The point of all this rambling is to say that having economically sound towns requires access to things that make sense. Access to upward mobility via housing, access to groceries, access to commercial diversity. And very rural towns need access to these places, because despite Amazon's best efforts, not everything can be delivered. And Amazon controlling delivery commerce for rural areas is just as risky as these other giant corporations who eventually gave up on these places. Too much market fluctuation and they will absolutely pull out. Hell some will pull out even before they experience losses, but rather they feel their profits arent growing fast enough.

I dig the message of Strong Towns and adjacent channels:

 
It was written in 1920, when living rural meant something. Now everybody has access to every spice, seasoning, & ingredient on earth.

The diets of our ancestors fucking sucked.
I think a lot of people missed that it's literally talking about rural America 100 years ago...which is where the modern mythos has it's foundation.
 
BTW, speaking of commercial abandonment, Adam Something did a good video on why European malls and thus, towns, don't die as hard as in the US:



In Vegas there are a few tourist malls that are destinations for people visiting, they're doing fine. The local malls are dying in terms of stores. However because we have a lot of money some of them are being repurposed. SeaQuest is located in an abandoned mall:



That's right across from Rex Center:



And they still have the movie theater. They also have these little scooter rentals (these are my Sons):



Needless to say the kids still love going to the Mall. There's also a John's Incredible Pizza right next door. So the building itself won't ever go to total ruin like the ones on the channel above.

That said Vegas is still stupidly widening roads, expanding outward away from the City center, which is making traffic issues worse. Everyone is also worried about Cali transplants bringing Cali money here. Brightline recently bought the rights for the HS rail development between here and LA and if it happens that will be a good thing. Las Vegas residents could tentatively work in LA and reside here if its efficient enough.
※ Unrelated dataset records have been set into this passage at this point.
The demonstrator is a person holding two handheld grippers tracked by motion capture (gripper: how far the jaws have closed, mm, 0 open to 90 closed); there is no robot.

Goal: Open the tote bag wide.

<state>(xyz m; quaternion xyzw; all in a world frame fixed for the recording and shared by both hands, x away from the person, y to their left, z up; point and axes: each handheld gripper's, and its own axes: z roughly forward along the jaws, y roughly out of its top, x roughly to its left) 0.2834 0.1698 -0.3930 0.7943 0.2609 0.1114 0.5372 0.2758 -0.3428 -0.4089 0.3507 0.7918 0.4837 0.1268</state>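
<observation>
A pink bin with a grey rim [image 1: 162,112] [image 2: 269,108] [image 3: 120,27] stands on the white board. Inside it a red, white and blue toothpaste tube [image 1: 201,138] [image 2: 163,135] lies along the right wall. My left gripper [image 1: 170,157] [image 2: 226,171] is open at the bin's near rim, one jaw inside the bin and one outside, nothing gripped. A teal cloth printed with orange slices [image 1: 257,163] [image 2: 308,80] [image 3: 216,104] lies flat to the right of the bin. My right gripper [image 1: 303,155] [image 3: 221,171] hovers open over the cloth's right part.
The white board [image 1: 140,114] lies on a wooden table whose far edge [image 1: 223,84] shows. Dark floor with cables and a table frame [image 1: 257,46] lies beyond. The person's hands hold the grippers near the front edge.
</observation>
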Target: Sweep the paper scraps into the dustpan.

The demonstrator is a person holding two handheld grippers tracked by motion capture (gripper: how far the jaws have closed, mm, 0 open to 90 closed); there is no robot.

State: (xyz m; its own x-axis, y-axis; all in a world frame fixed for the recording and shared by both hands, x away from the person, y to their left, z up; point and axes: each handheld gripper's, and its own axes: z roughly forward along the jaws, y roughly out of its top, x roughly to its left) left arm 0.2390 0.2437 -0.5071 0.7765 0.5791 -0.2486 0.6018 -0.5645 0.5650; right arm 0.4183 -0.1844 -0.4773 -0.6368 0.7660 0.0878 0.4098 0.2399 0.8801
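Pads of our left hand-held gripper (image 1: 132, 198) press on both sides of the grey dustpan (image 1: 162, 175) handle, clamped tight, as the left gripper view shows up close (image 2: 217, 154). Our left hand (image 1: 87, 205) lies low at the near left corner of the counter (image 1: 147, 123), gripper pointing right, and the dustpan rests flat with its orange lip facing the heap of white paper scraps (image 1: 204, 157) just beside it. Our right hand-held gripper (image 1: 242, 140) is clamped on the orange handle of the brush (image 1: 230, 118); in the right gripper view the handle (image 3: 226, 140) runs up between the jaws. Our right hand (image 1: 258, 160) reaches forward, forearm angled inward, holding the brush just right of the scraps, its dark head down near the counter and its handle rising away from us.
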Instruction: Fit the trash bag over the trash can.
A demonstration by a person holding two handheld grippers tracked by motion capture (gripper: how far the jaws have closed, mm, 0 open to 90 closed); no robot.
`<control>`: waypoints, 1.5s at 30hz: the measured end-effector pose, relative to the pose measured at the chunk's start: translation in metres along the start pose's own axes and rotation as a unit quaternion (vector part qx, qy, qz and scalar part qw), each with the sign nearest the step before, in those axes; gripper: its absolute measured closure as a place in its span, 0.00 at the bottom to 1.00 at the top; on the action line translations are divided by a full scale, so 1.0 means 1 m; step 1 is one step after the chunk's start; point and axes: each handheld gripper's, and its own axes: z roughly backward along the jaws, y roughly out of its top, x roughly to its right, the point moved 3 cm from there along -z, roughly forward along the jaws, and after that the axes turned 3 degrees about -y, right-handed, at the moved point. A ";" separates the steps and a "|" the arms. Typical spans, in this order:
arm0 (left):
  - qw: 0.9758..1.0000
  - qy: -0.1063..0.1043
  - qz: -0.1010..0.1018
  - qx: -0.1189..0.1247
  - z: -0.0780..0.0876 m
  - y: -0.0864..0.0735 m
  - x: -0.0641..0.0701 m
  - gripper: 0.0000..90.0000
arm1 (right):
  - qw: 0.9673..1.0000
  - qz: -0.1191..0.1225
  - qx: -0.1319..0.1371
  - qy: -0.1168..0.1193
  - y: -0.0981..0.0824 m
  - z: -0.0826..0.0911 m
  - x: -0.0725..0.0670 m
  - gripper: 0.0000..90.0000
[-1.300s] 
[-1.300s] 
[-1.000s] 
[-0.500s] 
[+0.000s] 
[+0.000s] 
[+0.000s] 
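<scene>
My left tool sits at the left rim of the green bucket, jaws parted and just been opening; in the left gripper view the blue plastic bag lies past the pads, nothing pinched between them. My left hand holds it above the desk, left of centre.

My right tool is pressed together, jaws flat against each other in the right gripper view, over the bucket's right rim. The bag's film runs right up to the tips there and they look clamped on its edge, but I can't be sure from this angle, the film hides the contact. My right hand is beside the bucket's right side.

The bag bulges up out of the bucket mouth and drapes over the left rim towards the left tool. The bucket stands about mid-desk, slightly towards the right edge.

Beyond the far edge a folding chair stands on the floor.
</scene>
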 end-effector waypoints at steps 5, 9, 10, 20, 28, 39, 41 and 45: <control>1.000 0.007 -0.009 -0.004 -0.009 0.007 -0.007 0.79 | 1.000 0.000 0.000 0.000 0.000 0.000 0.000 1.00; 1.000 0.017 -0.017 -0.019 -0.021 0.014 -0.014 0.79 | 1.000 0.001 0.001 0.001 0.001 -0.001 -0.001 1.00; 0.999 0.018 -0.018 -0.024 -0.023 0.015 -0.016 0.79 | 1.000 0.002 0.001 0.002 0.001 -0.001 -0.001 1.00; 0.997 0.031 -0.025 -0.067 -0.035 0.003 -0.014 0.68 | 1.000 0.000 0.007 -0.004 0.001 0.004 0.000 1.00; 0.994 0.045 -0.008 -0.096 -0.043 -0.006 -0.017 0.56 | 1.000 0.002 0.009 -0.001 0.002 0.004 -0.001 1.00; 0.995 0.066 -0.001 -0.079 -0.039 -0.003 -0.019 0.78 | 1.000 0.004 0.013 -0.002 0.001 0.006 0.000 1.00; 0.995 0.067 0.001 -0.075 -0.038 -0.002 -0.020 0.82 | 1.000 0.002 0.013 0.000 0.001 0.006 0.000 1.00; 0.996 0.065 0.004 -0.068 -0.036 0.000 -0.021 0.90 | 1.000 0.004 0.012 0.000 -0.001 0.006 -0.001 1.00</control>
There is a nice little Strong Town not too far from us though:



She could do that video easily because the entire town is walkable, built around the classic "Main Street" format. We go there every year for the Christmas parade, and dinner at that Cafe after.
 
Bonus clip of my Son at the last parade, which features classic and modern vehicles:

 
Grew up in a small town, population 1,009 when I was a kid, now it's 968.
I knew most of the people, everyone waved. I was allowed to have a lawn mowing business at a young age, when older worked on a dairy and hauled hay for other farmers.
We had two small grocery stores, a private pharmacy, and like 15 bars :)
Now we have a smoke shop, Dollar General and Dollar Store, two of the three dairy's are no longer in business, and the one that is sells organic raw milk.
Two bars left, most of the farmers and ranchers do that on the weekend and work a job somewhere else. All the chicken houses are empty.

Industrial farms provide most of the dairy, meat, and food now. It is really sad. Small farmers got pushed out, they couldn't compete or as with chickens and dairy, the businesses bought land and setup their own operations so they could control the whole system.
Internet still stinks in a small town. People still wave.

Bry
 
gulping tasteless food?


That has to be one of the least believable statements about rural anything (specifically he rural south) I have ever heard.
Everything taste better deep fried and with the addition of buttermilk and lard.
You forgot "smoked"

I made a pulled pork grilled cheese sandwich the other day, but used lard I rendered from the last pig I butchered instead of butter. It tasted like a heart attack. A delicious, savory heart attack.